Start of Source records

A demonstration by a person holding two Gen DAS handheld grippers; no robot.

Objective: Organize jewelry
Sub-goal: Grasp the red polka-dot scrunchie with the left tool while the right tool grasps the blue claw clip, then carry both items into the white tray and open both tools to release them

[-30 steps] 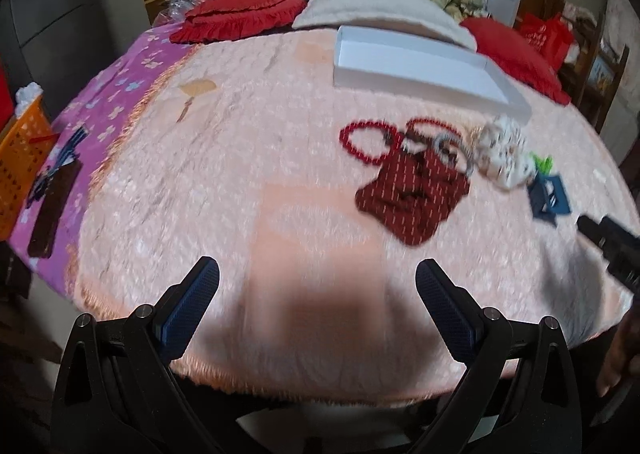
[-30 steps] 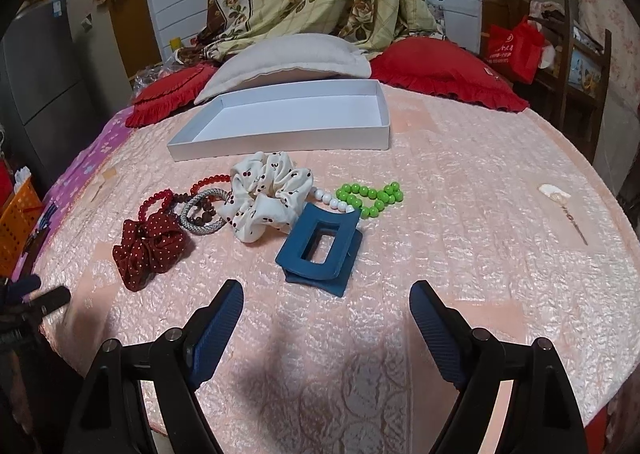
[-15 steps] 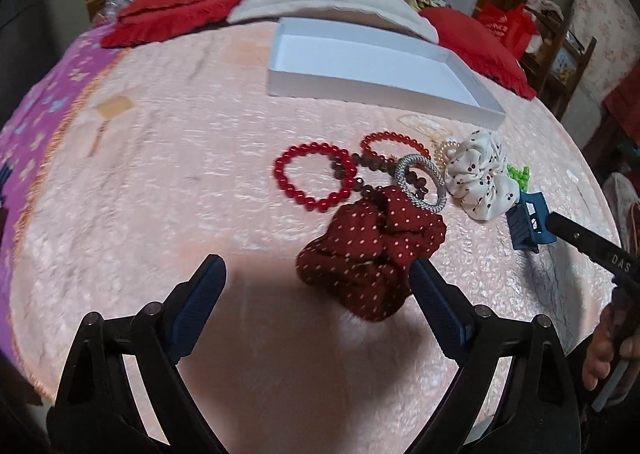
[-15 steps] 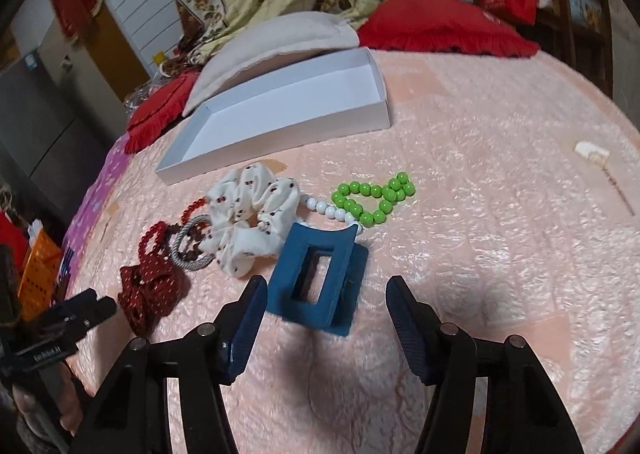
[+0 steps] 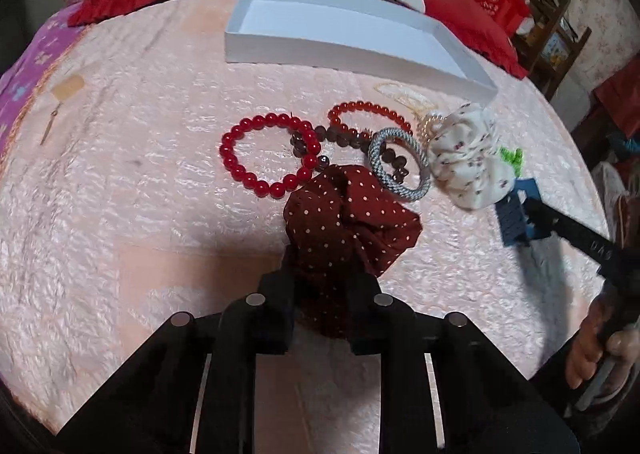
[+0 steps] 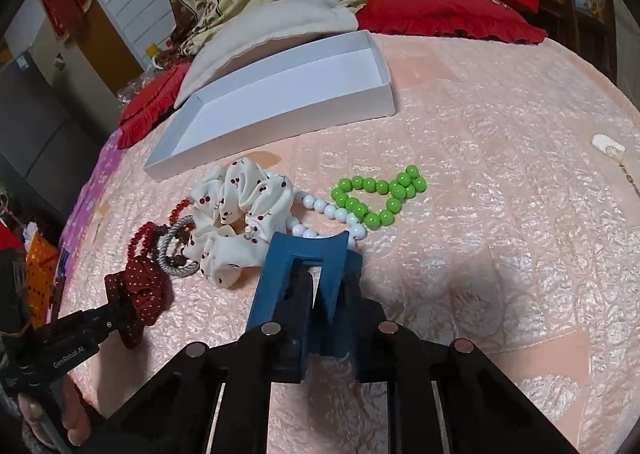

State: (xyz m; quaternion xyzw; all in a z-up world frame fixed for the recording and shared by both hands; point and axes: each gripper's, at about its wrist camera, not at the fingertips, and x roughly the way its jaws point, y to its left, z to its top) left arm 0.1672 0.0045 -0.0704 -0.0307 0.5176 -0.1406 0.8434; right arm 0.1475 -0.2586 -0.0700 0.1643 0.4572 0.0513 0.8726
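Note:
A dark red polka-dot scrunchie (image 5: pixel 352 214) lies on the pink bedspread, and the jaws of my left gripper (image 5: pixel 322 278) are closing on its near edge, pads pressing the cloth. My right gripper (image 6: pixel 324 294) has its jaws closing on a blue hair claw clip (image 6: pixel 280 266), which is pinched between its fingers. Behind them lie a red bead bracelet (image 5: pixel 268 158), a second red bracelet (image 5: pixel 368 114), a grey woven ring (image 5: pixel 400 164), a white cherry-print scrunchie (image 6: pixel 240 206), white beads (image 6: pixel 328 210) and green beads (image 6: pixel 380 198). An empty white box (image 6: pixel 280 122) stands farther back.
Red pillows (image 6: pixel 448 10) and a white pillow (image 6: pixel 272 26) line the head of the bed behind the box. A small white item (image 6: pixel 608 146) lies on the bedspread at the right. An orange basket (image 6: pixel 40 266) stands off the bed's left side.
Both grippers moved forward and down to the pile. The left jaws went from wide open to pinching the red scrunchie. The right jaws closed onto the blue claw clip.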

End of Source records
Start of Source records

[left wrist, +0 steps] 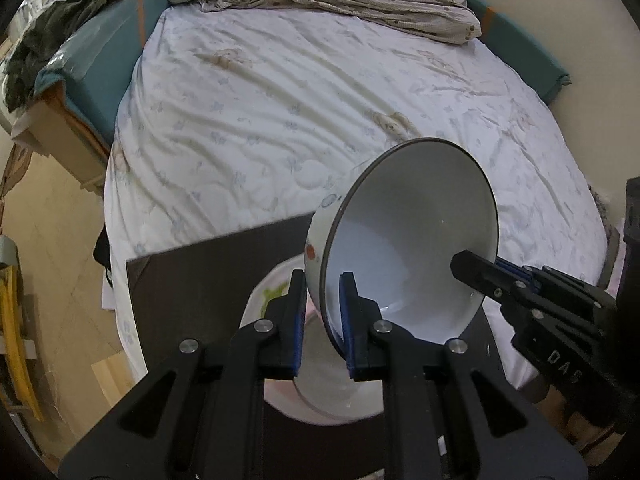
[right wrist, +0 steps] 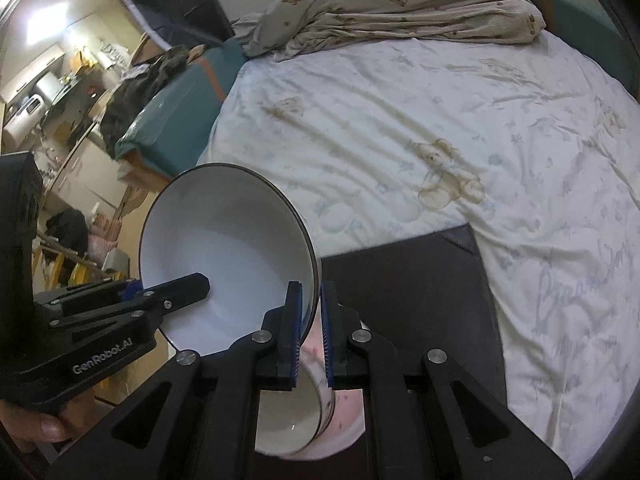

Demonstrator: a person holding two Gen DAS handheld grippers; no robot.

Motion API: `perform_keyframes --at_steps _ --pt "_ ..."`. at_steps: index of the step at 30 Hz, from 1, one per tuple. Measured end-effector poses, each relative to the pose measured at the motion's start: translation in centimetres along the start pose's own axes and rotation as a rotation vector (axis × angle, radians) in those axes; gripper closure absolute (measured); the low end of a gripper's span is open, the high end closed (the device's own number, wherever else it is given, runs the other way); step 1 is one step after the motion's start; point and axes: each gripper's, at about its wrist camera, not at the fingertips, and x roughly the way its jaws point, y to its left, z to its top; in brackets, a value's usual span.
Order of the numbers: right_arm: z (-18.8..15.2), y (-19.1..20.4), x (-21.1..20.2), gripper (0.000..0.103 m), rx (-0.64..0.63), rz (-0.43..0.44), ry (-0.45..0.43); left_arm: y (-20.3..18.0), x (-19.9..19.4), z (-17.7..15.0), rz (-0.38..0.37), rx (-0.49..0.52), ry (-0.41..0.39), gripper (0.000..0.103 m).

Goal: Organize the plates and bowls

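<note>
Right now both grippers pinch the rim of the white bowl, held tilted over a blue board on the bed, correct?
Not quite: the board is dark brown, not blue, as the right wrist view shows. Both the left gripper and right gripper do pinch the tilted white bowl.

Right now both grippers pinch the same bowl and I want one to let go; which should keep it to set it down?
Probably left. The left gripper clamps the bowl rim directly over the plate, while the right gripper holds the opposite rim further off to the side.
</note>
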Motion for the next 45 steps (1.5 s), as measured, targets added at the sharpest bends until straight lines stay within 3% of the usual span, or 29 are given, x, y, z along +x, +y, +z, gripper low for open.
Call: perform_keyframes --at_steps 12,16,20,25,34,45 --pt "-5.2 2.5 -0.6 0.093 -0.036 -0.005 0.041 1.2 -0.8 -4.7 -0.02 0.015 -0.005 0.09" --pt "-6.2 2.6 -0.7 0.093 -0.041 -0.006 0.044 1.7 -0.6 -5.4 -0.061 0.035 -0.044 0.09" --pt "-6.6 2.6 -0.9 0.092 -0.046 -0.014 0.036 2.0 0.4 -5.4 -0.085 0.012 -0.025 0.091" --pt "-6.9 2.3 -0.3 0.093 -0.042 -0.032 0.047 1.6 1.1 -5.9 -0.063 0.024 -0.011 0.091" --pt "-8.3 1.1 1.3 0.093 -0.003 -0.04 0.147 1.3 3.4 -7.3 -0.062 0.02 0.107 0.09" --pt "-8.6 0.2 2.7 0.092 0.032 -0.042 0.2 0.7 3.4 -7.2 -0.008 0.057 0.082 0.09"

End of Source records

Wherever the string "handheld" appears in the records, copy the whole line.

* Written reply *
A demonstration by a person holding two Gen DAS handheld grippers; no robot.
Demonstrator: a person holding two Gen DAS handheld grippers; no robot.

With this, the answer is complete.